#### Given information ####

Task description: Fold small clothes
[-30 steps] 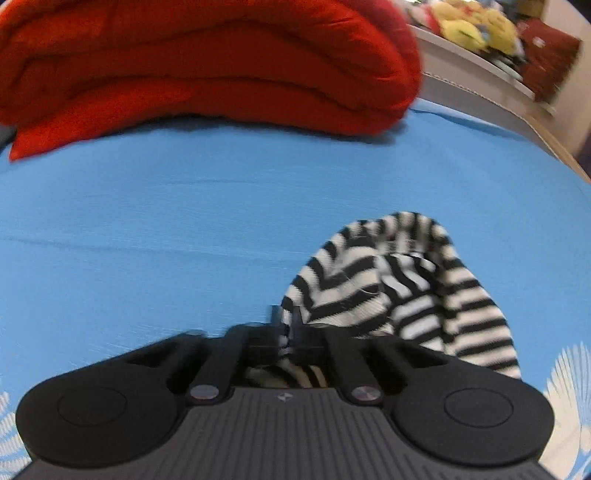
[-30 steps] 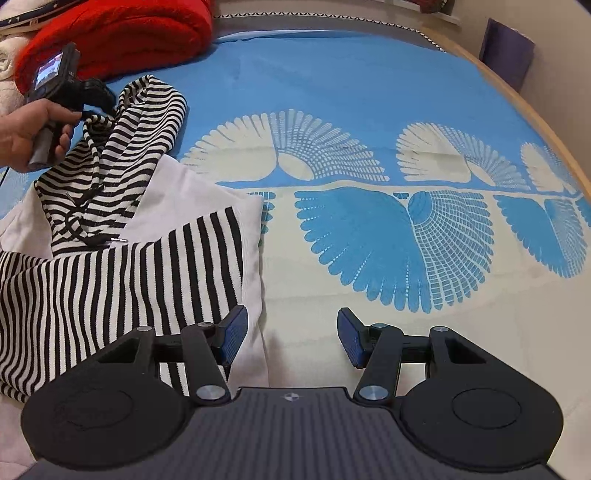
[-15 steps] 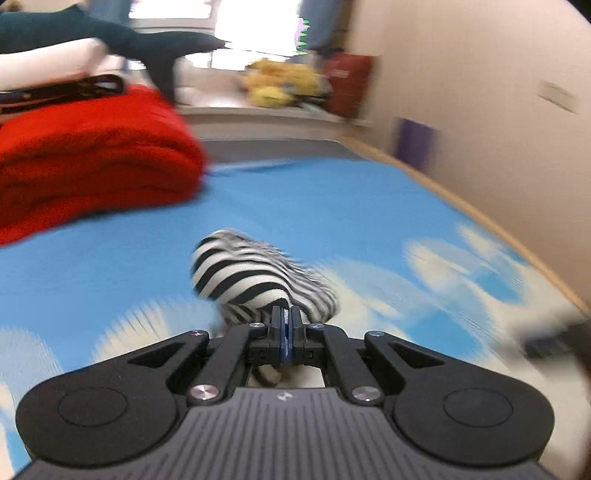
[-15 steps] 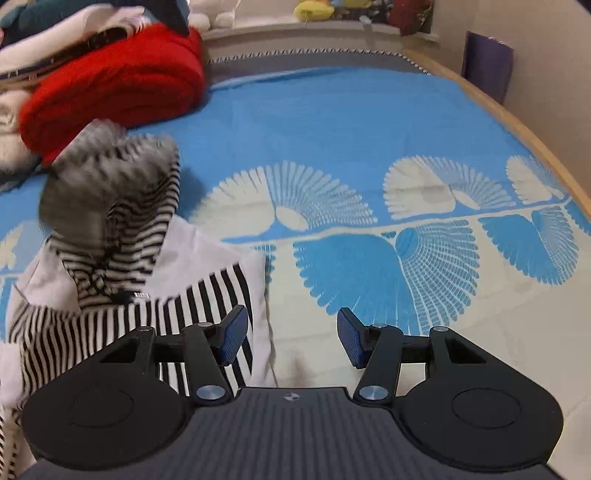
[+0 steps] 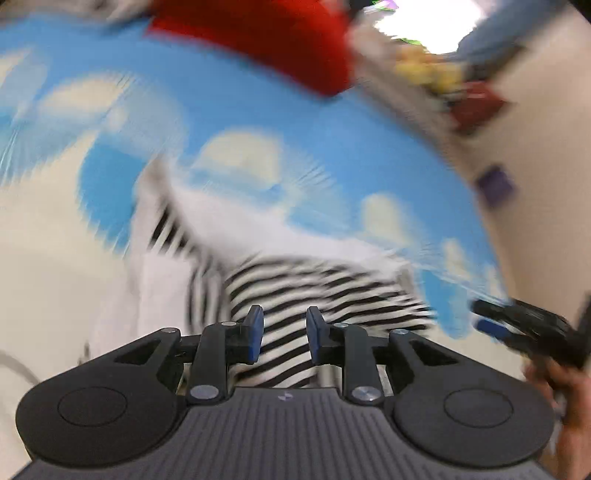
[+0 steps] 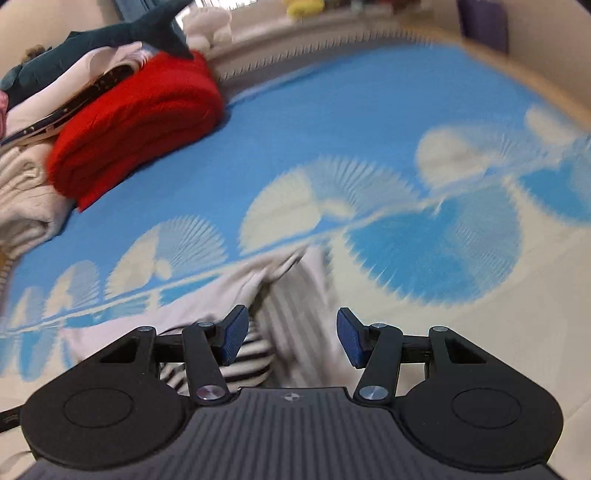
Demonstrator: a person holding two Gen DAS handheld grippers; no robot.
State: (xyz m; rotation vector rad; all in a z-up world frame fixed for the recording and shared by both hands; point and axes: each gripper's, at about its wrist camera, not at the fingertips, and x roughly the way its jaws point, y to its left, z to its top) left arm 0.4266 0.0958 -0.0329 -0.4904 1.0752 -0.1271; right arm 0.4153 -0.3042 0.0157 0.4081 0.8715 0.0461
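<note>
A black-and-white striped garment (image 5: 325, 288) with a white lining lies bunched on the blue patterned bedspread (image 5: 240, 110). My left gripper (image 5: 284, 321) hovers just above the striped fabric. Its jaws are opening; the cloth shows in the gap below them and the pads do not press on it. In the right wrist view the same garment (image 6: 229, 295) lies folded over, striped and white parts under my right gripper (image 6: 291, 325), which stands open with nothing gripped. That gripper and the hand (image 5: 565, 387) holding it show at the right edge of the left wrist view. Both views are motion-blurred.
A folded red blanket (image 6: 136, 122) sits at the far left of the bedspread (image 6: 369, 110), with a dark plush shark (image 6: 110, 37) and pale knitwear (image 6: 22, 192) beside it. A wooden bed edge and a purple object (image 6: 484, 22) lie at the far right.
My left gripper swept the striped end from beside the red blanket over onto the rest of the garment, and its jaws have parted from shut. The right gripper rose slightly and rolled, still open.
</note>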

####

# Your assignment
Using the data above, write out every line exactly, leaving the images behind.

# Result
Task description: Fold small clothes
[-30 steps] 
[-30 steps] 
[-15 steps] 
[-15 steps] 
[+0 steps] 
[+0 steps] 
Demonstrator: a person holding two Gen DAS handheld grippers; no robot.
State: (xyz m; rotation vector rad; all in a z-up world frame fixed for the recording and shared by both hands; point and axes: each gripper's, at about its wrist camera, not at the fingertips, and x roughly the way its jaws point, y to its left, z to its top) left arm 0.4266 0.0958 -0.0329 -0.4904 1.0752 -0.1271; right arm 0.4153 -0.3042 0.0157 0.4081 0.8715 0.0461
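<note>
A black-and-white striped garment (image 5: 325, 288) with a white lining lies bunched on the blue patterned bedspread (image 5: 240, 110). My left gripper (image 5: 284, 321) hovers just above the striped fabric. Its jaws are opening; the cloth shows in the gap below them and the pads do not press on it. In the right wrist view the same garment (image 6: 229, 295) lies folded over, striped and white parts under my right gripper (image 6: 291, 325), which stands open with nothing gripped. That gripper and the hand (image 5: 565, 387) holding it show at the right edge of the left wrist view. Both views are motion-blurred.
A folded red blanket (image 6: 136, 122) sits at the far left of the bedspread (image 6: 369, 110), with a dark plush shark (image 6: 110, 37) and pale knitwear (image 6: 22, 192) beside it. A wooden bed edge and a purple object (image 6: 484, 22) lie at the far right.
My left gripper swept the striped end from beside the red blanket over onto the rest of the garment, and its jaws have parted from shut. The right gripper rose slightly and rolled, still open.
</note>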

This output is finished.